By: Siddiqu the Personal Trainer
This is simple: Don’t let incorrect information about nutrition and fitness mess up your goals. Let’s explore some common myths and lay out some facts about each one.
Cheat Days – Cheat days feel like a well-deserved reward, but just one big meal could pack on enough calories to return the pounds you worked hard to lose during the week. If you feel the need to splurge, be sure to minimize your portions.
“Sweating more means you’re working harder” – I saw a guy in two sauna suits working out, and all I could do was shake my head. Sweating is not necessarily an indicator of exertion – it’s your body’s way of cooling itself. It’s possible to burn a significant number of calories without breaking a sweat.
Drinking your calories – There’s going to be a party tonight, so you skip meals to save up on calories. But drinking on an empty stomach can weaken your immune system and increase your risk of alcohol poisoning if you overdo it.
Crunches – Contrary to popular belief, crunches are not the best way to slim down your waist. You’ll get much better results with performing sprints, climbing stairs, or jumping rope.
Going gluten-free – The verdict is in. Unless you have celiac disease (that’s only 1% of the population), cutting gluten won’t help you shed pounds.
Cutting your calories by more than half – Cutting your calories severely will help you drop pounds in the short term. But when you eat less than 70% of the calories you need per day, you lose muscle mass instead of fat.
Sticking to one food group – The cabbage soup diet, the grapefruit diet, the candy diet: cutting all but one of the food groups may make you lose weight. Unfortunately, super-restricted diets are almost impossible to maintain.

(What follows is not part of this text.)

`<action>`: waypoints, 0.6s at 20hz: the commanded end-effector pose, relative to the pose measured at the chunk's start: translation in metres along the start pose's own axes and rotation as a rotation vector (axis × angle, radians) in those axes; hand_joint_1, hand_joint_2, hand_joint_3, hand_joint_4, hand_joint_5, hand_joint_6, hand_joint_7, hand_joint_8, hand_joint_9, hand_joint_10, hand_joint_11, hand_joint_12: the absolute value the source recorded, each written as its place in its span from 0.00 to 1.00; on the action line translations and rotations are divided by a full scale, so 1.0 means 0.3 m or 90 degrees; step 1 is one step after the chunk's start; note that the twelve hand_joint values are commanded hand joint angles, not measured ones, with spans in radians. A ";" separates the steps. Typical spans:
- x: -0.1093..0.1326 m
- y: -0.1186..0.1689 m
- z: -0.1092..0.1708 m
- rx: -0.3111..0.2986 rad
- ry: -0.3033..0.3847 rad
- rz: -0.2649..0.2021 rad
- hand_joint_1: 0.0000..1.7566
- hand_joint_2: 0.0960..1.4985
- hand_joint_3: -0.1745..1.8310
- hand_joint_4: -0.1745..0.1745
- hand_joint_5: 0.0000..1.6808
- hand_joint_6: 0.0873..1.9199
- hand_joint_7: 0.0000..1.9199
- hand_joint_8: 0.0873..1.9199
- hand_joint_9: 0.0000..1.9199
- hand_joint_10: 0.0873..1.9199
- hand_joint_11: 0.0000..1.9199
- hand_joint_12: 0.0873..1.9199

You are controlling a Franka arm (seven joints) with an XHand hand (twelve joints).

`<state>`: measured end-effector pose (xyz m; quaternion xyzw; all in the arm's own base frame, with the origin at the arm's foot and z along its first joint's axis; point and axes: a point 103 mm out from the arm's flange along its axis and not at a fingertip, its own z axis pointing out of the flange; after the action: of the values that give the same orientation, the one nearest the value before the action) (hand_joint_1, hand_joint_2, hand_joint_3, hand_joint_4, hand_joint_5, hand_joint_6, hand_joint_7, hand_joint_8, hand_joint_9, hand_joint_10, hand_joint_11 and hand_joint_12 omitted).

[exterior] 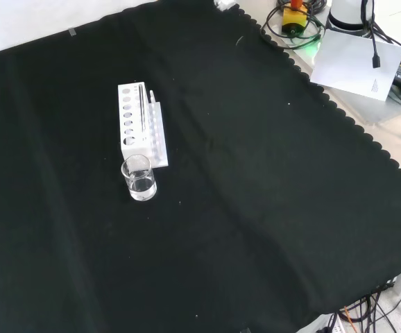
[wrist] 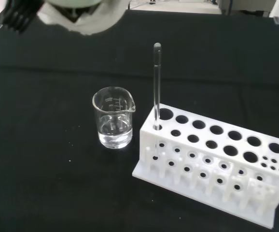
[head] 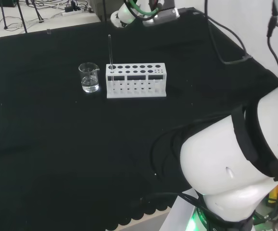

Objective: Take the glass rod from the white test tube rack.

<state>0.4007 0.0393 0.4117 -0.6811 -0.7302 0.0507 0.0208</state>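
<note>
- White test tube rack (head: pixel 136 81): set on the black cloth (head: pixel 43 134), left of centre in the head view; two rows of round holes are seen in its top face, with smaller holes along the lower front tier in the wrist view (wrist: pixel 212 166).
- Glass rod (wrist: pixel 156 87): stood upright in an end hole of the rack, at the end nearest the beaker; it is seen in the head view (head: pixel 110 50) rising well above the rack's top.
- Beaker (head: pixel 89 77): clear glass with a spout, placed just beside the rack's rod end, apart from it; a shallow layer of clear liquid is held in it, as seen in the wrist view (wrist: pixel 113 117).
- Hand (wrist: pixel 76 12): a blurred white part is seen in the wrist view, well apart from the rod; nothing is held by the part seen, and whether its fingers are straight or curled cannot be told.
</note>
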 end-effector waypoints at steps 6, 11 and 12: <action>0.051 0.207 0.134 0.000 0.010 -0.057 0.45 0.43 0.44 0.16 0.13 0.00 0.04 0.42 0.07 0.43 0.00 0.73; 0.059 0.275 0.193 0.007 0.024 -0.078 0.44 0.44 0.43 0.16 0.13 0.00 0.05 0.42 0.08 0.43 0.00 0.74; 0.059 0.285 0.201 0.007 0.024 -0.080 0.44 0.44 0.43 0.15 0.14 0.00 0.05 0.42 0.08 0.43 0.00 0.74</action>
<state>0.4560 0.0556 0.3563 -0.6485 -0.7584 0.0525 0.0401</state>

They also make you more likely to binge once you go back to eating regularly.
Diet drinks – The chemicals that replace sugar in diet drinks actually make you gain weight.
Treating all calories equal – 100 calories worth of cake and 100 calories worth of apples are not created equal. Junk calories can cause spikes in hunger, more easily store themselves as fat and are harder to burn off. And because they’re empty calories, they won’t fill you up and it will tempt you to eat more later.
Water and weight loss – While swimming is great for increasing lung capacity, toning muscles, and even helping to burn off excess tension, the surprising truth is that unless you are swimming for hours a day, it may not help you lose much weight.